[INPUT DATA]
──────────────────────────────

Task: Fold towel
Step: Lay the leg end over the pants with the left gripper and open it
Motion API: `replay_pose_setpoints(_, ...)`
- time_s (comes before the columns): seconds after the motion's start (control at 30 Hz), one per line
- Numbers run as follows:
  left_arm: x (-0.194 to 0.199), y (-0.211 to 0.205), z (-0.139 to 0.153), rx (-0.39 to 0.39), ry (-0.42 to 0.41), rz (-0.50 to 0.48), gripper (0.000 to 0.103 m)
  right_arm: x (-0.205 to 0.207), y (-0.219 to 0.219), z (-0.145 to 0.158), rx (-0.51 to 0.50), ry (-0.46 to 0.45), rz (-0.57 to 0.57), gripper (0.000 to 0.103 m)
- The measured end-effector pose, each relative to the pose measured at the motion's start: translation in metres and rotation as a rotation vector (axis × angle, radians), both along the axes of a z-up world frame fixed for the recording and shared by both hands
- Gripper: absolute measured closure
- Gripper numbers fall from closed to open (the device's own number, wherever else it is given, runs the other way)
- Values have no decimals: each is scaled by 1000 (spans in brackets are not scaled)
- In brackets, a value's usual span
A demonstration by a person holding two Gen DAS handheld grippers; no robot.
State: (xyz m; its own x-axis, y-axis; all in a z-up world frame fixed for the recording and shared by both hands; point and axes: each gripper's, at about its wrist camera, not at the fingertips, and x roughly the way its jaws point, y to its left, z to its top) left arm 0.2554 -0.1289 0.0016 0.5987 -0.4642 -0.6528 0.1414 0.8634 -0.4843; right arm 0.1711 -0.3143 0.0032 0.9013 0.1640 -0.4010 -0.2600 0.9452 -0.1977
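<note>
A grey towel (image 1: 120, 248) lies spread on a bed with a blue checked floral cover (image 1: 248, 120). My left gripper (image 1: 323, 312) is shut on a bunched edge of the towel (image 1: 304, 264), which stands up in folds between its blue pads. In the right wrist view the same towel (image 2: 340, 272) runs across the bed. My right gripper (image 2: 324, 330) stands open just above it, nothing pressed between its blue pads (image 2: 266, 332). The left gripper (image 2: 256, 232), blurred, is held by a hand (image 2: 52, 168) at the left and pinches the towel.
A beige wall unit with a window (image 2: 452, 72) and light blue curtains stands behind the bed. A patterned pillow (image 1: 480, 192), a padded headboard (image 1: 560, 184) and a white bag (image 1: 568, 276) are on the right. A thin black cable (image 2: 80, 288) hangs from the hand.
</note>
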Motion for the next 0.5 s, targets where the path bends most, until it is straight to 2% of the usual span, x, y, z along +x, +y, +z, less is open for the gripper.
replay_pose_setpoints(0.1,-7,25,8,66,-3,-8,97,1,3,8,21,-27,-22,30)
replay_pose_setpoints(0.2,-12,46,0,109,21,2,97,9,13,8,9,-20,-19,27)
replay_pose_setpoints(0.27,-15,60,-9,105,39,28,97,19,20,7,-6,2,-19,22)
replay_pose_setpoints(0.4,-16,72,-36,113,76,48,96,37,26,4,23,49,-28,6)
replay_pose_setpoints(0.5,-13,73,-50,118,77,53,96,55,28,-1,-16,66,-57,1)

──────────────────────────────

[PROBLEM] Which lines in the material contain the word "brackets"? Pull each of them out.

[TASK SOLUTION]
- Values have no decimals: each is scaled by 1000 (spans in brackets are not scaled)
- In brackets, a value's usual span

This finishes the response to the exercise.